Any short island get-away recently? :)



Wednesday, May 2, 2012

A mountain getaway


Hubby and I scored yet another deal from deal sg (unfortunately ,no, deal sg is not giving me free deals for all the plugging I do) Ha ha ha But nevertheless…
To continue on with my story, one fine weekend on the Month of April we set of for yet another short get-away.  This time we headed to Malaysia’s highest point accessible by road, Cameron Highlands.  At 5,000 feet above sea level, the temperature during the day seldom rises above 25®C and can drop to as low as 12®C.
The coach ride from Singapore was approximately around 9 to 10 hours! But the magnificent view of tea plantations blanketing the undulating hills; the crisp and refreshing coolness of the mountain breeze was all it takes for me to forget about the long and winding ride.

a carpet of green as far as your eyes can see


For the nature and Agro lover, at Cameron, a variety of activities awaits you.  We only have the weekend to explore the highlands and we wanted to make the most of our stay.  We booked with one of the pioneer in the travel industry in the highlands, Titiwangsa Tours.  We booked their Nature Discovery Tour and the Agro Delight Tour.
Tours


After checking in Equatorial Cameron Highlands, we joined the Nature Discovery Tour.  First stop was a drive up the highest point of Cameron Highlands – Mount Brinchang at a height of 6666 feet above sea level.  It is one of the mountains in Malaysia where its summit can be reached by road. Due to easy accessibility, this mountain enjoys many visitors all year round. The observation tower at the summit enables tourists to enjoy the breathtaking view of Titiwangsa Mountains from the summit.  The weather wasn’t so cooperative with us that day.  I still did the climb, too bad for me, my climb did not reward me with a breathtaking view because it was a very foggy morning but well at least I can live to tell that I climb the observation tower from the summit ;).

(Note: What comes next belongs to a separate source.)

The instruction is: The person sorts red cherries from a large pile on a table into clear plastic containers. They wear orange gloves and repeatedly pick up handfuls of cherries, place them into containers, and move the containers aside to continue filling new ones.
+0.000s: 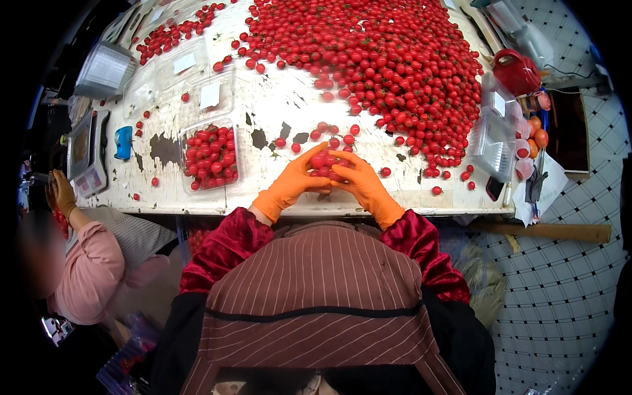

weather was not too cooperative. a foggy view :(
A short trek into the mossy forest was next in the list.  Be prepared to get dirty.  But all the crawling and wadding in the mossy ground is worth it.
eerie but beautiful
 Next stop was a visit to the renowned “BOH” Tea factory.  We learned the full process of how tea is made.  It made me appreciate the bittersweet beverage more ;)  Then we went to the cafĂ© to have a boh tea drinking experience while enjoying a view of a giant green carpet against the azure blue skies.


In the afternoon after a quick nap at the hotel, we joined our second tour for the day – the Agro Delight Tour.   Hubby being an agriculturist by qualification enjoyed this tour very much.  We were taken to an exotic cactus farm
my mom would have love this :) cactus, cacti big and small

And then to a strawberry farm where self picking of strawberries where allowed.  They give us a container which we are to fill up (around half a kg) (30RM if a remember correctly) .  If you harvest more than the ½ kg, you have to pay the extra.  Hmmm good marketing strategy I tell you.  Because when you are in there, you get so fascinated with the strawberries that you just pick and pick to your heart’s content.
hubs happy with his bounty

enjoying the picking
Then we stop by a water-cress farm, some organic farm, hydroponics farming of lettuce.  It was such a delight.  And the last stop was a beautiful flower nursery.  We had to climb the muddy hill (told you earlier that the weather was not so cooperative, it rained and shined and rained and shined that day).  But the climb was worth it was we feast our eyes on the lovely blooms.

lovely rose

pretty blooms

tuwang tuwa si mister

organically grown veggies
 The tour ended with a sumptuous  steamboat dinner of fresh vegetables.  Yum yum J

the veggies tasted sweeter and crispier...or was I just too hungry? ;)
 As there are not much night happenings in Cameron, after a game of pool with hubby at the hotel lobby, we decided to call it a day for we know that we have a long and winding ride back to SG the next day.

We woke up refreshed (must be the fresh air, no air conditioner in the hotel, guess they save on their electricity bills) and had a hearty breakfast.  And that was the end of our refreshing mountain getaway.   

Do try visit the highlands, it a nice and refreshing welcome if you are so used to the hurried bustle and hustle of city living.